OHIO BUSINESSES Report: Funds fall short from tax code
Millions of dollars in potential revenues was lost in 2003 alone.
CLEVELAND (AP) -- A patchwork of tax breaks, loopholes and special deals is keeping many corporate tax bills low in a state with a reputation for levying high taxes on businesses, The Plain Dealer reported Sunday.
"People look at us and say you're a high-tax state," said state Rep. Sally Conway Kilbane, a Rocky River Republican who has studied tax reform since 2002 and has twice proposed a business-tax overhaul. "And yet, in terms of revenues, they're not there."
The share of the corporation franchise tax, the main business tax, as an overall contribution of the state's taxes has fallen from 16.3 percent in 1972 to 4.3 percent in 2003. Records show a greater tax burden has been shifted to income, sales and use taxes.
Six companies with billions of sales in the United States and an average of $650 million in Ohio paid just $50 apiece in corporation franchise taxes in 2001.
In 2002, close to half of the 101,000 nonfinancial companies subject to the corporate franchise tax in Ohio paid $50, according to the state tax department. Another 35,000 companies paid $2,000 or less, no more than a family of four with income of about $63,500.
What projections show
State tax projections show the state lost about $480 million in potential corporation franchise tax revenues for 2003 because of credits, exemptions and other breaks. Total franchise tax revenues that year were $808 million.
Gov. Bob Taft has tried to overhaul the tax system and get more big corporations to pay their fair share.
But the Legislature rejected his reform and, in the process, kept what is basically a tax code so tangled that it routinely inspires conflicting claims about the state's tax climate, The Plain Dealer reported in the first day of a two-day series on the state's tax system.

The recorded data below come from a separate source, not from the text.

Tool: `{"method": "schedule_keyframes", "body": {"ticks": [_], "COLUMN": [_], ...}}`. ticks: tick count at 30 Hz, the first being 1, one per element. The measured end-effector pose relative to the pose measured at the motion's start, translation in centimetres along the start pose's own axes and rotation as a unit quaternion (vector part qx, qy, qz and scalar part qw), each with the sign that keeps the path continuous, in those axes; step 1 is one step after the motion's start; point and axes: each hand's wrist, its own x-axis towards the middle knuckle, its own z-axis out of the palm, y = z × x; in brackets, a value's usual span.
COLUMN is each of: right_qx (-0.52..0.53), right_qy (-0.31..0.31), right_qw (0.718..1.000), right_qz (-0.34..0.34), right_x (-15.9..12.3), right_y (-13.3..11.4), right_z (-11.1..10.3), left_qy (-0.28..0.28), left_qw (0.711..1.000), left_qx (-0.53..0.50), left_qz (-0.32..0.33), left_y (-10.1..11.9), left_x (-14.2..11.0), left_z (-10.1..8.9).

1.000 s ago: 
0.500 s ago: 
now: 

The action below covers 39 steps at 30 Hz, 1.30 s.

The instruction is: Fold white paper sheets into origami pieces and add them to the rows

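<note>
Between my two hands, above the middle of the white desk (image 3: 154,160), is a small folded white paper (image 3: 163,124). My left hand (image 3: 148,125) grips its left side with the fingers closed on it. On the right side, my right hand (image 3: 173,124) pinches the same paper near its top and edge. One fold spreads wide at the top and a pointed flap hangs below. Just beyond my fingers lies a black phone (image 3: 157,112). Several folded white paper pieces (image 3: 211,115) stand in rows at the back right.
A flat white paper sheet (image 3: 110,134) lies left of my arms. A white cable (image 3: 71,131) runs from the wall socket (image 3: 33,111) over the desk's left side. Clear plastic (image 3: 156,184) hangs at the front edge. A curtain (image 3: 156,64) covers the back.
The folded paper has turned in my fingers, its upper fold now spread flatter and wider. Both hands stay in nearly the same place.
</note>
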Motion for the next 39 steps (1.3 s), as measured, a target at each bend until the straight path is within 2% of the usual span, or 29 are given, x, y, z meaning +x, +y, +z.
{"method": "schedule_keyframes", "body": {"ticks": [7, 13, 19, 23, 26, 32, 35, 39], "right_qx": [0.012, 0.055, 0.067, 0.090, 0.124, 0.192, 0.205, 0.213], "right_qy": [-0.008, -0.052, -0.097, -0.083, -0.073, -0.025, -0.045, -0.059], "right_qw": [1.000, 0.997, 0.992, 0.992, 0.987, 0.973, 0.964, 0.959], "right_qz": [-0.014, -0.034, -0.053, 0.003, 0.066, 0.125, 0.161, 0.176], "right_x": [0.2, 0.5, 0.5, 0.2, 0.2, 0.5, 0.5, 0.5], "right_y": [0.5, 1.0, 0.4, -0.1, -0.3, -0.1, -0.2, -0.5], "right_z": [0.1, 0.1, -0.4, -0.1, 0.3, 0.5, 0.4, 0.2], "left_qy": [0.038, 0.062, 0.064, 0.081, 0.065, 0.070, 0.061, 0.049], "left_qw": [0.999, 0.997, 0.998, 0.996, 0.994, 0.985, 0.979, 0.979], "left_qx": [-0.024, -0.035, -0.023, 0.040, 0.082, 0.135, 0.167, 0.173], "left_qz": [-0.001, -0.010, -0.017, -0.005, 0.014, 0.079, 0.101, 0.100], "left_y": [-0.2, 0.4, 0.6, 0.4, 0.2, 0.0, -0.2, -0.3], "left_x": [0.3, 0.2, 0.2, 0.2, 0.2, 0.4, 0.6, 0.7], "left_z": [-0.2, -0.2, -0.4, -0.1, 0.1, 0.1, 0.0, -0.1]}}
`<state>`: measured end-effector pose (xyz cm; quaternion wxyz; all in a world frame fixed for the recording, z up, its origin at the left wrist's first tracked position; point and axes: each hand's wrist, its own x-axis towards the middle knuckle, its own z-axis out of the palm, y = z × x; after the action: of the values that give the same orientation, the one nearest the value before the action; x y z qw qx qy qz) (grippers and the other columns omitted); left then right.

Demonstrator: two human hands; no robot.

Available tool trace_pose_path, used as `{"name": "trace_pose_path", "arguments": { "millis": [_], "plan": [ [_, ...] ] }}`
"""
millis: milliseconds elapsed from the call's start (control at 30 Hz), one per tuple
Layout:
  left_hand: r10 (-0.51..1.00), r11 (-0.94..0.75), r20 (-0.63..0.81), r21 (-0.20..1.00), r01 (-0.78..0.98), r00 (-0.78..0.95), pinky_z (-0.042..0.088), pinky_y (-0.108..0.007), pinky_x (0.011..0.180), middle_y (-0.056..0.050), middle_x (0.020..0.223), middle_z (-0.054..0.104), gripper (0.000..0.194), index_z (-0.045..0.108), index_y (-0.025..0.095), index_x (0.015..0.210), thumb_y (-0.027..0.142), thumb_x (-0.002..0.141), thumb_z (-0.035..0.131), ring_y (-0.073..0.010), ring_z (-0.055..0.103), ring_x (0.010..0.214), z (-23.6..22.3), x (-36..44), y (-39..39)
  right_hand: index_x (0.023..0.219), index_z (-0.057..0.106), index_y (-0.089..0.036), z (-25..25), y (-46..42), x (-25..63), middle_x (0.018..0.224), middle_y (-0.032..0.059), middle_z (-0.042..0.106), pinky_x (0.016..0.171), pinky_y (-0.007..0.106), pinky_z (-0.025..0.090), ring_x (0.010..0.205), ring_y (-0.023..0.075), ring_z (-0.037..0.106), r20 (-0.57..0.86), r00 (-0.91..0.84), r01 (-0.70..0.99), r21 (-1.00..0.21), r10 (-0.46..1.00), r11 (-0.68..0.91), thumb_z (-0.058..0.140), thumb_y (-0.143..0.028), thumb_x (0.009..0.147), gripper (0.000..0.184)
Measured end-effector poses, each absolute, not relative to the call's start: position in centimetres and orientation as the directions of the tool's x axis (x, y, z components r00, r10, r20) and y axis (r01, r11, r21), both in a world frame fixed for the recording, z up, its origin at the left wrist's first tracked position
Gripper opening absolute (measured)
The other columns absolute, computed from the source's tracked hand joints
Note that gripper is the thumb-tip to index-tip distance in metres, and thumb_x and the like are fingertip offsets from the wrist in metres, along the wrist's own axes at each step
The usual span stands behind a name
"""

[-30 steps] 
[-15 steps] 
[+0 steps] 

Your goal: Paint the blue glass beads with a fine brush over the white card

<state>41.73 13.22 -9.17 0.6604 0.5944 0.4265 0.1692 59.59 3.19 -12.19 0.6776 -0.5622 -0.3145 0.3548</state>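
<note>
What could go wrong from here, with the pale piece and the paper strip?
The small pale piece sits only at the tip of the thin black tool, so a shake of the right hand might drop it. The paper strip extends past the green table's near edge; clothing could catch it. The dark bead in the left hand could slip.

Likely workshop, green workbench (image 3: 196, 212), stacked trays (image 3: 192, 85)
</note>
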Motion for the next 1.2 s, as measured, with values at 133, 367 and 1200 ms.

Business leaders regularly say that high business taxes stifle growth and keep companies from expanding or moving to Ohio. Policy analysts suggest that Ohio usually falls in the middle of the states, and a Plain Dealer analysis suggests both arguments could be true depending on what part of the state a business is located.
Businesses also complain about taxes on machinery, equipment and inventory that raised $1.77 billion in 2002 before abatements.
"We are one of the worst taxing states on both individuals and corporations," said Mal Mixon, chairman and chief executive of Invacare Corp. in Elyria.
Where state stands
Ohio is last in jobs created since 2000 and accounts for nearly 20 percent of all American job losses since the recession. Budget problems have led to huge cuts in services and the next two-year budget for the state could have a shortfall of up to $4 billion.
A hostile tax climate plays a large role, said Mark Filippell, a managing director at Western Reserve Partners LLC, a newly formed investment bank in Cleveland.
"We do not have enough world-class universities around here," he said. "We do not have an especially well-educated labor force. So the taxes are just more and more reason not to be here."